As a Greenlining Institute Summer Associate, I looked at three areas of nexus between climate resilience and mobility this summer: 1) Disaster Prevention, 2) Disaster Response, and 3) Disaster Recovery.

Disaster Prevention for Our Transportation Infrastructure

Resilient transportation planning is the process of identifying climate-related risks to transportation networks in order to prevent the loss of life, service, and transportation infrastructure. For example, rising sea levels in coastal communities will lead to increased flooding which will disrupt transportation networks, from highways and bridges to public transit such as bus, rail and more. Without mitigation, these frequent disruptions will become permanent conditions that will cause the loss of infrastructure, goods, and people movement. 

Climate disasters that threaten our transportation infrastructure harm low-income people of color the most, due to redlining and other discriminatory practices which forced people of color to live in vulnerable areas most at risk of sea level rise, flooding, heat waves, and wildfires. Future-proofing infrastructure to be able to withstand both normal wear-and-tear as well as climate disasters is certainly expensive and takes years of planning and implementation, but it will build resilience, produce cost savings, and protect people’s lives and access to opportunities in the long run. 

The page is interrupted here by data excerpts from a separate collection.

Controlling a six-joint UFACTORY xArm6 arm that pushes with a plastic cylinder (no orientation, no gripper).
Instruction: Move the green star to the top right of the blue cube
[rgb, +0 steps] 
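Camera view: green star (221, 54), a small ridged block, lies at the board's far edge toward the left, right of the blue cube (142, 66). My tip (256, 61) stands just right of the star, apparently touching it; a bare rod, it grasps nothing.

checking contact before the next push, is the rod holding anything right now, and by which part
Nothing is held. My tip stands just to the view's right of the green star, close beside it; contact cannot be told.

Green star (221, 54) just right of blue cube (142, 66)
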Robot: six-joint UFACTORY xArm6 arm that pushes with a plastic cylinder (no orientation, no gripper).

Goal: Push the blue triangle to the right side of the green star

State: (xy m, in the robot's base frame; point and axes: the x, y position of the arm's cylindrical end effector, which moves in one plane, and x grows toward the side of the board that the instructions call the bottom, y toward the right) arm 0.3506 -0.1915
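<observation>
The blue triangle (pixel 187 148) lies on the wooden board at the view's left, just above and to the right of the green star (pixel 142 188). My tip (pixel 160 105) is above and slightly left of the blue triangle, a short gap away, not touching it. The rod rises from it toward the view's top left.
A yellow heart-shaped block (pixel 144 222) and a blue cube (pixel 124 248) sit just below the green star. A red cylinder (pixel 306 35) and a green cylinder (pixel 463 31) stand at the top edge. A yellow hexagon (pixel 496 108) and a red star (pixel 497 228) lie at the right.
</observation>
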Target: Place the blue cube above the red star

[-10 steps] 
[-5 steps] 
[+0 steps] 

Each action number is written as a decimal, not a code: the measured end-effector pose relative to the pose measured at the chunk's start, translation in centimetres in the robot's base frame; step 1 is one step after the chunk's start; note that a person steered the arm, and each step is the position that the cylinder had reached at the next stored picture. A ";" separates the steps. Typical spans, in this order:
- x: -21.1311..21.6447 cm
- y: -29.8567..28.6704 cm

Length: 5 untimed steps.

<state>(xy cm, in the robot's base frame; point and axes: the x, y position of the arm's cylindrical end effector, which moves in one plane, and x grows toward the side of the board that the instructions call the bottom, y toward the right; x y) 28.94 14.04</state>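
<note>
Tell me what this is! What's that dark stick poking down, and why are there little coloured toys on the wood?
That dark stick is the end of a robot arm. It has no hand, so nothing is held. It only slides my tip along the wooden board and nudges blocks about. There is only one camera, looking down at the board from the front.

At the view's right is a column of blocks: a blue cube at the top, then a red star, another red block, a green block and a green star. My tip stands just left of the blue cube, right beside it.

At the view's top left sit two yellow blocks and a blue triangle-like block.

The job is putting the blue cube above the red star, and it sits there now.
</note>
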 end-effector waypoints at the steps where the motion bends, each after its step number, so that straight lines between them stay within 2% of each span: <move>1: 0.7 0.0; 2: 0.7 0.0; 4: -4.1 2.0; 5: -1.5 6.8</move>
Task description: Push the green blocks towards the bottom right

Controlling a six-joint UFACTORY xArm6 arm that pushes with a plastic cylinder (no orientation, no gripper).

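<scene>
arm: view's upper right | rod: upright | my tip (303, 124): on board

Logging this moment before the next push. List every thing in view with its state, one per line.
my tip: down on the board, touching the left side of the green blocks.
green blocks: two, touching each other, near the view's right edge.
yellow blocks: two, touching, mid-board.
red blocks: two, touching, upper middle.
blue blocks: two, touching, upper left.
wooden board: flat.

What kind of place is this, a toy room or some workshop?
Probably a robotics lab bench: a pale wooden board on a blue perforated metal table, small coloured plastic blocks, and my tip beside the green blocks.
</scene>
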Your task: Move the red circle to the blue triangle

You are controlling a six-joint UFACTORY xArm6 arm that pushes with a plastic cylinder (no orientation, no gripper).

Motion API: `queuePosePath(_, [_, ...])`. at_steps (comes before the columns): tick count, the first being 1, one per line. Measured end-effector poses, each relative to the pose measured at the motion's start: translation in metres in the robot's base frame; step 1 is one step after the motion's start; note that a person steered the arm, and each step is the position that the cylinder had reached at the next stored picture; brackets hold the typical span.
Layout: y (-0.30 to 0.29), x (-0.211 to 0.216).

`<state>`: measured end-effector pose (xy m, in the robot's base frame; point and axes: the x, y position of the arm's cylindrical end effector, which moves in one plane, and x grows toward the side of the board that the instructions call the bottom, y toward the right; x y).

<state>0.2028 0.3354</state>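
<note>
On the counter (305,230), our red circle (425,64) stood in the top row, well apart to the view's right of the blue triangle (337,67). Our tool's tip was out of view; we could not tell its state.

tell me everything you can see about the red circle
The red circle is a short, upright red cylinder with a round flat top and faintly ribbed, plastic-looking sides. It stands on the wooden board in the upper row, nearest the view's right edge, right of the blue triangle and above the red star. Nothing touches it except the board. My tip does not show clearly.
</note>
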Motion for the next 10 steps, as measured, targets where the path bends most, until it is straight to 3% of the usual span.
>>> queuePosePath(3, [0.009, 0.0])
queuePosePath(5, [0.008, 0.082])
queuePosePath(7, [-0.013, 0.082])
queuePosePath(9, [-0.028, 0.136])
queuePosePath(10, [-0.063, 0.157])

For example, Resilient Fruitvale, a community coalition, has identified the following vulnerabilities within the community: earthquakes, heat waves, structure fires, violence, hazard material release, epidemics, severe weather, and flood zone/tsunami. And Rise Stockton is creating a plan for their communities centered on environmental justice, resilience and a green economy, as a part of a $170,000 Transformative Climate Communities Planning Grant. These types of community-centered planning should be applied as we build climate-resilient transportation infrastructure  and work to prevent disruptions to peoples’ mobility in the event of disasters.

Equitable, Climate-Resilient Disaster Response

In the event of disasters the first priority should be to move people out of life-threatening danger. Unfortunately, transportation networks are often not designed to handle evacuations during disasters. For example, the Paradise fire led to additional death and damage because the evacuation roads slowed down at intersections and one evacuation road was engulfed by flames — making it difficult for residents to escape and challenging for emergency vehicles to respond. During Hurricane Katrina, congestion slowed down the evacuation process while an estimated 100,000 to 300,000 people were unable to evacuate due to lack of mobility. This disproportionately impacted low-income Black communities.

Fleet of Buses

And the benefits of creating a sustainable transportation infrastructure are often layered. The transition to electric vehicles for city buses, school buses, paratransit, and other forms of mobility doesn’t just reduce emissions; these vehicles can also serve as emergency energy resources and WiFi hotspots. We can also think of how to create green belt buffer zones. These have been proposed to serve as recreation areas, fire buffer zones, and firefighter staging areas, but they can potentially be used for bike networks that can double as car evacuation routes in case of emergency.

Disaster Recovery: Moving Beyond Band-Aids

Disaster recovery is often executed very poorly, merely puts forth band-aid solutions, and can have inequitable impacts based on who has access to the resources to rebuild their lives. For example, a Government Accountability Office report noted that FEMA’s disaster support funds were given out faster and in higher amounts to better off, White communities than to others.  

While disasters are always a tragedy, they can also present the opportunity to rebuild more sustainable, equitable mobility to prevent future tragedies and provide greater future economic opportunities. Access to mobility should therefore be a cornerstone of disaster recovery, as it serves as a critical lifeline to get people to jobs, education, healthcare, and other services, ensuring the resilience of people’s livelihoods. Additionally, rebuilding post-disaster creates an opportunity to address racial inequities — reconnecting cities divided by highways, reversing overly car-dependent infrastructure and land use patterns, and rebuilding safer streets and transportation infrastructure in more climate vulnerable areas. Yet in reimagining more resilient mobility, we must center community needs and decision-making to guide how they should rebuild. 

In the face of increasing climate disasters, access to clean, high-quality transportation options is a life saving and economic recovery measure. Ensuring that we have climate-resilient transportation infrastructure will not only save lives, but  can also anchor a smart, long-term strategy to improve the livelihoods and quality of life of frontline communities. While the vast majority of our transportation infrastructure is vulnerable in some capacity, we must begin to equitably future-proof our communities now, rather than simply reacting when the next disaster strikes.